Chiunque viaggi con un notebook apprezzerà sicuramente la generosa tasca imbottita, in cui il notebook sarà completamente al sicuro. Non è solo una di quelle partizioni fragili come accade con alcuni altri finti zaini per notebook. Dopotutto, potete venire a trovarci per "toccarlo con mano". :-)
Sullo scomparto per il notebook è inoltre posizionata un'altra tasca più piccola, destinata al tablet. È pelosa su un lato per non graffiare il display e allo stesso tempo pulirlo dalla polvere. Io ogni tanto ci mettevo a caricare il cellulare e (in)sorprendentemente funziona anche così. Probabilmente non ha senso descrivere ogni tasca, ma per completezza menzionerò almeno che ce ne sono in totale sette, di cui una con cerniera.
Altre tasche si trovano poi all'esterno. Davanti in alto ce n'è una per tutte quelle piccole cose necessarie, come ad esempio un coltello, calze e un po' di cloroformio. ;-) Di lato ce n'è un'altra per alcuni documenti. Quella non l'ho ancora sfruttata bene, ma sicuramente tornerebbe utile ad esempio per una mappa. Due tasche le trovate anche sui lati, ma poiché all'interno c'è semplicemente abbastanza spazio per tutto l'essenziale, di solito rimangono vuote.
Campione tra gli zaini urbani

Uff! Allora? Avete resistito? No?
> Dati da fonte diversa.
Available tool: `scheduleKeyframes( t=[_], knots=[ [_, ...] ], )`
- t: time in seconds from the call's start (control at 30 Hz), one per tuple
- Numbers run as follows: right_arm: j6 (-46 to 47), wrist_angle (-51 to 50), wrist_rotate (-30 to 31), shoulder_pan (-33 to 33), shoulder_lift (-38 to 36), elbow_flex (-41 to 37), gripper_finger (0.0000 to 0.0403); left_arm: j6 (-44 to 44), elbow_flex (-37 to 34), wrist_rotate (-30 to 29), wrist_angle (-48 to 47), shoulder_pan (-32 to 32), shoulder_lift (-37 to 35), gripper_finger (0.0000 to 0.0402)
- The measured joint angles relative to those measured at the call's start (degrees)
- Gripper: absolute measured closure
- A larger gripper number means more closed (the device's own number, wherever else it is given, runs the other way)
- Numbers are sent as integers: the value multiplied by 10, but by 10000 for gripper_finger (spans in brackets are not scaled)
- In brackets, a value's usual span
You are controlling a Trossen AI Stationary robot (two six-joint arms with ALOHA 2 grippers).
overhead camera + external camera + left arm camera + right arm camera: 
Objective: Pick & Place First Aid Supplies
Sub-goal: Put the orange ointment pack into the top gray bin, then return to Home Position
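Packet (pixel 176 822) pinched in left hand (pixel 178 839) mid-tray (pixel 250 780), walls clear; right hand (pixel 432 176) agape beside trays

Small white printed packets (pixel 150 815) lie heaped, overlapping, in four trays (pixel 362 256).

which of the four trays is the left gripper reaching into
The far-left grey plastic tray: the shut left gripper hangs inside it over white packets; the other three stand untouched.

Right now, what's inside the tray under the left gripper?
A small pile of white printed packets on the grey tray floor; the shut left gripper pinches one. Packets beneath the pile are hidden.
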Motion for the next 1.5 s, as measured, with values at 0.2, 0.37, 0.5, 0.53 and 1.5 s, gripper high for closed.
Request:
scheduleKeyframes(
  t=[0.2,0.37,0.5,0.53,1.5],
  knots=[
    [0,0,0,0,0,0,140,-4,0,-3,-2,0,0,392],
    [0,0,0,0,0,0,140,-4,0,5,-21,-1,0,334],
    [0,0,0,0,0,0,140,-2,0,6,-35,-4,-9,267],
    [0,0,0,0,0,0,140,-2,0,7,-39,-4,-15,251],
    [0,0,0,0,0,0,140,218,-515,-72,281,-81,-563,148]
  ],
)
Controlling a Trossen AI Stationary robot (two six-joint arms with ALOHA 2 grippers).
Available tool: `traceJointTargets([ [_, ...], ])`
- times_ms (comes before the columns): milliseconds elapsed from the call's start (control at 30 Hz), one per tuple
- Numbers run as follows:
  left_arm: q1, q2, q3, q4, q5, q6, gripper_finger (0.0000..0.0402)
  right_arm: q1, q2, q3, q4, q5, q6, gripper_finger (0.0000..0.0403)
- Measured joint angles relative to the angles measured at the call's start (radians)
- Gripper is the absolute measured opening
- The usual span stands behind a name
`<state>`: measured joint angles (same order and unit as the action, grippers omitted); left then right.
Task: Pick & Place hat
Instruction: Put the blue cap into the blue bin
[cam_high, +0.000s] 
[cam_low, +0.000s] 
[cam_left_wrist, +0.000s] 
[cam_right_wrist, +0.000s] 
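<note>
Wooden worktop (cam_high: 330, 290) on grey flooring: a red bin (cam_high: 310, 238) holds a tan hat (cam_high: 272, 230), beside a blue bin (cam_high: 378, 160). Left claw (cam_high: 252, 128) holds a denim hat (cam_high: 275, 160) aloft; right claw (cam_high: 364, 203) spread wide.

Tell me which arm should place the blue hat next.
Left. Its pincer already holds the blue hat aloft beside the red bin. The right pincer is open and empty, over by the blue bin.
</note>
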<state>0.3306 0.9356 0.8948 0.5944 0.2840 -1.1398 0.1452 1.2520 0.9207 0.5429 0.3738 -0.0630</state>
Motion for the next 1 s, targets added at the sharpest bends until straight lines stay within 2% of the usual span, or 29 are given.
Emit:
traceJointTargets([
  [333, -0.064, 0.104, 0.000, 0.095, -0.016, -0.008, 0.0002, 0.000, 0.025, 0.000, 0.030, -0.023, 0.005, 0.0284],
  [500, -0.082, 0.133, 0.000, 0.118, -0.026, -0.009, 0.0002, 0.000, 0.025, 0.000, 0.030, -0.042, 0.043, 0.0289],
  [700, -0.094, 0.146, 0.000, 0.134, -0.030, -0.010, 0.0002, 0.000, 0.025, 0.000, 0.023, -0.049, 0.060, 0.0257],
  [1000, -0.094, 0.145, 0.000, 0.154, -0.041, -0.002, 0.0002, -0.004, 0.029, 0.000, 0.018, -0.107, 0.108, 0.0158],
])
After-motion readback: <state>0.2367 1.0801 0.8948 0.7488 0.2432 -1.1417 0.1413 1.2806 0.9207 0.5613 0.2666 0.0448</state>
Comunque devo finire di scrivere, quindi via verso il finale: ecco la valutazione conclusiva!
Probabilmente non sarà una sorpresa che valuto positivamente lo zaino Thule Subterra 23 l. Ho davvero cercato di trovarci qualche difetto. Dopo averci pensato a lungo, però, me ne è venuto in mente solo uno. Sono le taschine laterali, già brevemente menzionate, solitamente destinate alla bottiglia d'acqua. Metterci dentro una bottiglia da mezzo litro di una nota bevanda è stato più difficile di quanto pensassi. Ma forse quelle tasche col tempo si allenterebbero un po', o semplicemente sono destinate a tutt'altro. Ma tra gli aspetti negativi è davvero tutto.
Secondo me questo è semplicemente un chiaro campione tra gli zaini urbani. E i motivi sono molti: design semplice ed elegante, interno pratico, sulla cui organizzazione qualcuno ha davvero riflettuto durante la progettazione, qualità del materiale, cerniere, comodità nel trasporto e così via.
Per le mie esigenze, inoltre, 23 litri sono un volume assolutamente sufficiente. Ci stanno comodamente le cose che porto abitualmente con me e allo stesso tempo c'è anche abbastanza spazio per qualche piccola spesa sulla strada di casa, senza dover comprare altre borse della spesa. Se però per voi fosse poco, non disperate! Esistono anche varianti più grandi di questo fantastico zaino.
P.S. Che in Thule non siano affatto degli sprovveduti, lo dimostra anche il prestigioso premio iF Design Awards, che si sono guadagnati l'anno scorso per la valigia della serie omonima.